旧チベットには一般の人びとに向けての文化施設はなかったが、今のチベットには公共文化施設ネットワークがかなりそろっている。チベットはスケールの大きな現代図書館12カ所、博物館2カ所、多目的大衆芸術館6カ所、県クラス総合文化活動センター37カ所、文化情報資源共有プロジェクト衛星ステーション22カ所、郷クラス文化ステーション175カ所、村クラス文化室550カ所以上を有している。文化産業は急速に発展している。チベットには文化・レジャー娯楽施設が2596カ所、従業員が1万8350人、さまざまな文化旅行会社や芸術広告デザイン会社、画廊、リゾート村、レジャー林卡(庭園の意味)などが3000以上ある。これらの公共文化施設の整備と文化産業の発展は、大衆の文化的生活を充実させ、チベット文化を発揚するうえでますます重要な役割を果たしている。

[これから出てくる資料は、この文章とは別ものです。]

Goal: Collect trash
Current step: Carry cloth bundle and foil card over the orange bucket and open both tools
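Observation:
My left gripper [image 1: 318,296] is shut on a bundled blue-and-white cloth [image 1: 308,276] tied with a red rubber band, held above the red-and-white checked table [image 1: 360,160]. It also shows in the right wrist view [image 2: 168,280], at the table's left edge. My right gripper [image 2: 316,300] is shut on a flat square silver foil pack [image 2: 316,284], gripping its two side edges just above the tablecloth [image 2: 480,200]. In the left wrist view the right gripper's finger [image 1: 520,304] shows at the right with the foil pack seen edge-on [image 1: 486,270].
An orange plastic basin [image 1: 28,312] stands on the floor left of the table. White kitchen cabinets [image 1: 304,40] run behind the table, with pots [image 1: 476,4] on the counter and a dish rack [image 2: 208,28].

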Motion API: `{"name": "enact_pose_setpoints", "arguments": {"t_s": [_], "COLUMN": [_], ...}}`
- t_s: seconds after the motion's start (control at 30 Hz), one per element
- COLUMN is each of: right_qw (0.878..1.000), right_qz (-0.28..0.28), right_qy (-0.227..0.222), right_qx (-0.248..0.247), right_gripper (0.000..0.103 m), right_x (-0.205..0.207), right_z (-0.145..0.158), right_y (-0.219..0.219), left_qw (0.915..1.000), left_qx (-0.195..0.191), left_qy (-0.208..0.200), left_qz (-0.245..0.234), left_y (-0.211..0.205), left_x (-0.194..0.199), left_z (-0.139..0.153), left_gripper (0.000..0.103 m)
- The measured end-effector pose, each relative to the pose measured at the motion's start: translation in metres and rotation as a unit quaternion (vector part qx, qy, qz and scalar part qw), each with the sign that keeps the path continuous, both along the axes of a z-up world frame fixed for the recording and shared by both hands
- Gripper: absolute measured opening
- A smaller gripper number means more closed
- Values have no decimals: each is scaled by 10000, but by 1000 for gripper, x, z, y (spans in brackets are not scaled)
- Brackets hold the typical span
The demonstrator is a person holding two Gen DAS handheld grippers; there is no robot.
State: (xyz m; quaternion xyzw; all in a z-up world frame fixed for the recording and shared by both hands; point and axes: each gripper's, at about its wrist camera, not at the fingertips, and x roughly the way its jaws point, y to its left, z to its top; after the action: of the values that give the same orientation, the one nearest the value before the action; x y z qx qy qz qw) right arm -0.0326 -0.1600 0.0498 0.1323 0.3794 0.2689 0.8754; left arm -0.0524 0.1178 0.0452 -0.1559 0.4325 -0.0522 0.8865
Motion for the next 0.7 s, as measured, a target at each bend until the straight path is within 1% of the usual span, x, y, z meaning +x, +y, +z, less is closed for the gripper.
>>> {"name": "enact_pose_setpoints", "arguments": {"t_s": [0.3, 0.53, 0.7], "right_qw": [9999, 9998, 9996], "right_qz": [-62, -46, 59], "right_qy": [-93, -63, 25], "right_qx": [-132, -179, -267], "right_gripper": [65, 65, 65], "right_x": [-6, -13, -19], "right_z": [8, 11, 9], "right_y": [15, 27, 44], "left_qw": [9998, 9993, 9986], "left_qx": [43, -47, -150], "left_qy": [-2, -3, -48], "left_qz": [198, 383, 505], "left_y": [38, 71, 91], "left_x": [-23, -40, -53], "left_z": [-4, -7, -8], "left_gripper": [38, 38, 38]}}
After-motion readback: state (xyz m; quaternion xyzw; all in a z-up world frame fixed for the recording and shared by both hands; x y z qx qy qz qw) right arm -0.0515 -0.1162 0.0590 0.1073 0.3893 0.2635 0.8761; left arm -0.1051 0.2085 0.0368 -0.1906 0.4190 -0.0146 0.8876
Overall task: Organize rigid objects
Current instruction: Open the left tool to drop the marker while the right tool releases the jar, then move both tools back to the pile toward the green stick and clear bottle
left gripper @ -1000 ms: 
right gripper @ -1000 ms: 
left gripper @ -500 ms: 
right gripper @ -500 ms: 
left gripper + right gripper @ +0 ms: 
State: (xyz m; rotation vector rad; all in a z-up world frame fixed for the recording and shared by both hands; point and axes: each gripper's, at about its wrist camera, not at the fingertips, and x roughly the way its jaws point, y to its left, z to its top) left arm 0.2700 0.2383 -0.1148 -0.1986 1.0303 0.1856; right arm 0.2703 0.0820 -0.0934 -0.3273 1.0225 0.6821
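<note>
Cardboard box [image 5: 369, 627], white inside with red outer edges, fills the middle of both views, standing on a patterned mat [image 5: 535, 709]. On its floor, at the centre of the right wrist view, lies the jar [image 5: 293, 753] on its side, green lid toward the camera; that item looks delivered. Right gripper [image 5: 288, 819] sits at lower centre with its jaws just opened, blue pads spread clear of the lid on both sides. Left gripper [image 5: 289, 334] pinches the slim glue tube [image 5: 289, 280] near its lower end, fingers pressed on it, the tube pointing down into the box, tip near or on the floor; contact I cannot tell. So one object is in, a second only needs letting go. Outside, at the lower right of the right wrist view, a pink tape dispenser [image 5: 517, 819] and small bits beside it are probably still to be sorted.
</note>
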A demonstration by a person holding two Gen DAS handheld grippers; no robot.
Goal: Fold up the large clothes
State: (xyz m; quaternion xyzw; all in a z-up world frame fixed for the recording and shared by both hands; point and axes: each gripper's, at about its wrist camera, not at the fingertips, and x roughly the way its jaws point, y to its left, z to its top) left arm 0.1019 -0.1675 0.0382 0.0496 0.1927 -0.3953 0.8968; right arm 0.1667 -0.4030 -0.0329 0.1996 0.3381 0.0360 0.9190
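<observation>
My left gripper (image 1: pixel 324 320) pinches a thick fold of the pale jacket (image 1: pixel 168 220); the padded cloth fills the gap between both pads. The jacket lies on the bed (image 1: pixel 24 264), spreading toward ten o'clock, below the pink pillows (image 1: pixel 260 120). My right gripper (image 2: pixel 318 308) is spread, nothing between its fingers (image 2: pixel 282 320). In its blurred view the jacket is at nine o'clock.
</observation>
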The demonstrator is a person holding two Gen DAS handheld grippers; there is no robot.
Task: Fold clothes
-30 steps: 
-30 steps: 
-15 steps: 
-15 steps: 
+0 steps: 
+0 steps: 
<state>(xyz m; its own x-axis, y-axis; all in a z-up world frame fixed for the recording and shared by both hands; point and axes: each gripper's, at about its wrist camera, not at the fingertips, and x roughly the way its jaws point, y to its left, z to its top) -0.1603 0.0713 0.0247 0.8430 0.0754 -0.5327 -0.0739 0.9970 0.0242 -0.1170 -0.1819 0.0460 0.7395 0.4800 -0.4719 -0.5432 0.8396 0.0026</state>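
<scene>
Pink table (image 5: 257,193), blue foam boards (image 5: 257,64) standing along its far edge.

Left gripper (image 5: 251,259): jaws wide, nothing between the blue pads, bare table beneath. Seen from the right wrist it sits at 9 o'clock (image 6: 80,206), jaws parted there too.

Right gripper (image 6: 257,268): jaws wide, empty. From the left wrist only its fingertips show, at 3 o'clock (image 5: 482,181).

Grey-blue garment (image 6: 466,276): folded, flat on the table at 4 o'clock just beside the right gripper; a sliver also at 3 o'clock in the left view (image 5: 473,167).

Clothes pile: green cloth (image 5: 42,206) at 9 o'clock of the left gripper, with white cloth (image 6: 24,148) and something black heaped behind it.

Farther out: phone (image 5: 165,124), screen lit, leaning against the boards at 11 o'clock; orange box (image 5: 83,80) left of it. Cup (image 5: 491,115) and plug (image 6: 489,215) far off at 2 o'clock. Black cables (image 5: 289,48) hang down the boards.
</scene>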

チベット医薬事業が急速な発展をとげている。チベット医薬はチベット族の貴重な伝統文化である。しかし旧チベットには、ラサの「門孜康」(蔵医星算学院)、「薬王山医学利衆院」および日喀則(シガツェ)の「仙人聚集堂」の3つの小さな規模の官営の医療機構しかなく、医療従業者は百人足らずであった。主に高官や貴族、上層の僧侶のためのものであり、広範な勤労大衆は病気になっても治療を受けることができなかった。民主改革以後、国はチベット医薬事業を発展させ、人民の健康を守るために巨額の資金を投下した。2007年末現在、チベットにはチベット医学病院が18カ所あり、すべての県にチベット医学科などの医療機構が設置されている。現在、チベットにはチベット医学病院のベッド650床、チベット医学医療機構の従業者1484人、村と民間のチベット医学医師678人を有している。2007年、自治区のチベット医学による診療を受けた患者は延べ48万9000人に達し、そのうち延べ7340人の患者が入院して治療を受けた。チベット薬の生産は手工業的作業から現代的工業化の大量生産へと移行し、その製造プロセスは標準化、規範化、規模化、科学的管理の軌道に乗っている。チベット薬生産企業は18社あり、360種類以上のチベット薬を生産している。すべてのチベット薬の品種は国家基本医療保険薬品リストに収録されている。2007年のチベット薬の生産額は6億6000万元、売上高は4億5000万元に達した。一部のチベット薬は全国各地や国外に出荷されている。

チベット医薬の科学研究と教学活動には大きな成果が見られた。チベット自治区チベット医薬研究院と各クラスのチベット医学機構はチベット医薬関連の科学研究を積極的に行い、『中国医学百科全書・チベット巻』や『蔵伝天文暦算大全』、『甘露本草明鏡』、『四部医典』(チベット語・漢語版)、『四部医典八十幅彩色唐卡(タンカ)掛図シリーズ全集』、『晶鏡本草』、『蔵医診断学』、『蔵薬方剤大全』などかなり高い学術的価値をもつ著作を収集・整理・編集・出版した。1989年のチベット自治区チベット医学院の設立は、伝統的チベット医薬の教育・教学モデルをちくじ現代的高等医学教育の軌道に乗せることになった。2007年現在、同医学院は合わせてチベット医薬専攻の大学・専門学校卒業生を1200人以上、修士・博士を56人育成した。現在の在校生は1194人で、そのうち修士が54人いる。チベット医薬学という伝統的民族医薬学はめざましい発展をとげ、チベットの人たちの健康レベルを高め、人類に幸福をもたらすために重要な役割を発揮している。